Il ne s’agissait fort heureusement que
du dérangement de l’appareil de T.S.F. Malgré tout un navire anglais l’Euripide qui effectuait la traversée de
Madagascar en Australie reçut l’ordre de faire escale à Saint-Paul. Il y laissa
quelques vivres consistant surtout en fruits de toutes sortes et en épices mais
pas de pain ni de viande.
Le 3
janvier 1930 vers 4 heures du matin un incendie dû sans doute au caractère
volcanique de l’île éclatait dans le magasin contenant les approvisionnement
des habitants provisoires. L’alarme fut vite donnée et les secours aidant ont
pu sauver quelques quantités de graisse, de farine, d’huile, des boîtes de
conserve etc.
Une
personne qui eût l’occasion de faire le tri des denrées nous a affirmé hier à
Concarneau quelles étaient restées dans un état convenable. De plus, il
existait dans l’île quelques moutons et du gibier ce qui pouvait assurer le
ravitaillement pendant un certain temps.
Sept
personnes isolées du monde.
En
mars 1930, la société décida de rapatrier le personnel pêcheurs et ouvriers et de ne garder là-bas que les hommes nécessaires à l’entretien du matériel et au gardiennage. On embarque donc le directeur, les pêcheurs, les spécialistes des services techniques tel que l’opérateur de T.S.F. , le préposé à l’appareil à distiller l’eau etc.
On ne
garda que sept personnes : MM. Victor Brunou, manoeuvre originaire de
Beuzec-Conq, sa femme Mme Brunou qui était en état de grossesse avancée, Julien
Le Huludut, mécanicien et Quillivic, sertisseur également de Beuzec-Conq ;
Pulloch et Le Merdy manoeuvres de Pont-Aven et enfin un nègre dénommé François.
En tout six hommes dont un noir et une femme.
Le 26
mars 1930, Mme Brunou mettait au monde -
on devine dans quelles conditions - un enfant, une fillette qui mourut
d’ailleurs le 20 mai suivant. mais n’anticipons pas.
Par
les renseignements que nous avons obtenu à Concarneau, il était entendu que le
bateau ravitailleur devait revenir six mois plus tard or il ne parvint à l’île
que le 6 décembre 1930, c’est à dire après un délai de neuf mois. Quelle fut la
vie des ces sept personnes pendant ce laps de temps sur ce rocher perdu,
volcanique, comme un grain de sable au milieu de l’Océan Indien, sans moyen de
communication avec le reste du monde, sans spécialiste pour manoeuvrer
l’appareil à distiller l’eau, sans personne ni même quelque personne plus ou
moins compétente en matière de médecine avec un ravitaillement consistant
principalement en viande de conserve?
On ne
la connait pas encore dans tous les détails. Nous ne possédons la-dessus que
les quelques renseignements recueillis par nous à Concarneau où l’émotion qui
est déjà grande, se double d’incertitude.
Quoi
qu’il en soit, un fait brutal existe sur les sept personnes demeurés dans l’île
après le départ de la colonie, il n’en restait plus que trois de vivantes à
l’arrivée du navire Saint-Paul en décembre dernier; quatre étaient mortes : MM.

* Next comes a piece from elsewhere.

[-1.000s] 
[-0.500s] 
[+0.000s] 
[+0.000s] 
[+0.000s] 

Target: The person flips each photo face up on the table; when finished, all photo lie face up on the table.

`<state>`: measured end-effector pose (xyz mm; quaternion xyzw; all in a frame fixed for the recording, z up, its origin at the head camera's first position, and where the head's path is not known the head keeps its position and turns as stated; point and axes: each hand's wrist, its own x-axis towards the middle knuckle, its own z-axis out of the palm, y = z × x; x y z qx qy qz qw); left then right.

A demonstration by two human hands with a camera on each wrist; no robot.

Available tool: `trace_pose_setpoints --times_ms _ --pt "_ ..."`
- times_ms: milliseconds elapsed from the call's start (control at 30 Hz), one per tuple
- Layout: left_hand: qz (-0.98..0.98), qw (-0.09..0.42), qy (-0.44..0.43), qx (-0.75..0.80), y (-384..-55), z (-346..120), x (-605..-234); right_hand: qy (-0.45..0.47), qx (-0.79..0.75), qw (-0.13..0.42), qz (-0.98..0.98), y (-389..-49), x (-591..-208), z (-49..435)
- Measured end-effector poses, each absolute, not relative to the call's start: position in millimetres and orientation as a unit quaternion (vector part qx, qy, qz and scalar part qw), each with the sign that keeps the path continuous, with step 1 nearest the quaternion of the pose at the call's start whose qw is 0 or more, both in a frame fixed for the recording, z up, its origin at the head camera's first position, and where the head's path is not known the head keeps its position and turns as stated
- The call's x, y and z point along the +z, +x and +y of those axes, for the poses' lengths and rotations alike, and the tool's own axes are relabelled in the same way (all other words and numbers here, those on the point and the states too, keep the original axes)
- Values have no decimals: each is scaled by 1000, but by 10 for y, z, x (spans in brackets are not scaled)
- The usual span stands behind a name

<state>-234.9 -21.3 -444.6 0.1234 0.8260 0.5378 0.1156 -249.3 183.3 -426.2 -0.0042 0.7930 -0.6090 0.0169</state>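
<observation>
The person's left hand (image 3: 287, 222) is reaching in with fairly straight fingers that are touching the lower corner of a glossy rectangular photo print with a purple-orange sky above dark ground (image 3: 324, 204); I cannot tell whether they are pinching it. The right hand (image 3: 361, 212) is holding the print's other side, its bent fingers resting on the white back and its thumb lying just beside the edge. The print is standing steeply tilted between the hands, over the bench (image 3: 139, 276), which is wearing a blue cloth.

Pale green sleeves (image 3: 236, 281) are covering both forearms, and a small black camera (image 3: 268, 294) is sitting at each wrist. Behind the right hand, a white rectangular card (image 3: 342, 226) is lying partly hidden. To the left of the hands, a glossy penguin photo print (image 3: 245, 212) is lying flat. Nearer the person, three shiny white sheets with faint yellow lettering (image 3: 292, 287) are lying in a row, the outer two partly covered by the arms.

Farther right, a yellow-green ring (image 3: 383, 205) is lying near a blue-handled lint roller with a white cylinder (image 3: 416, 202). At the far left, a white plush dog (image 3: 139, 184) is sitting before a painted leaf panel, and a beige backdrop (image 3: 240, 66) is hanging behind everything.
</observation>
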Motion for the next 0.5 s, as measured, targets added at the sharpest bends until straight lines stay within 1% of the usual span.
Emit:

Brunou le 30 août; Pulloch en juillet, le nègre François au milieu d’août et
Pierre Quillivic qui s’était noyé le 27 octobre. Et il convient d’ajouter à
cette liste le bébé de Mme Brunou ce qui donne un total de cinq.
Rappelons
que les nouvelles communiquées en décembre à l’arrivée du bateau et que
l’Ouest-Eclair a reproduites aussitôt se bornaient à signaler, sans
explications complémentaires, la mort de Pulloch et de Brunou et la noyade de
Quillivic.
Quelle
a été l’existence de ce malheureux?
de
l’enquête que nous avons mené à Concarneau et aux environs au sujet de cette
affaire, nous gardons une impression pénible et, disons le mot, angoissante.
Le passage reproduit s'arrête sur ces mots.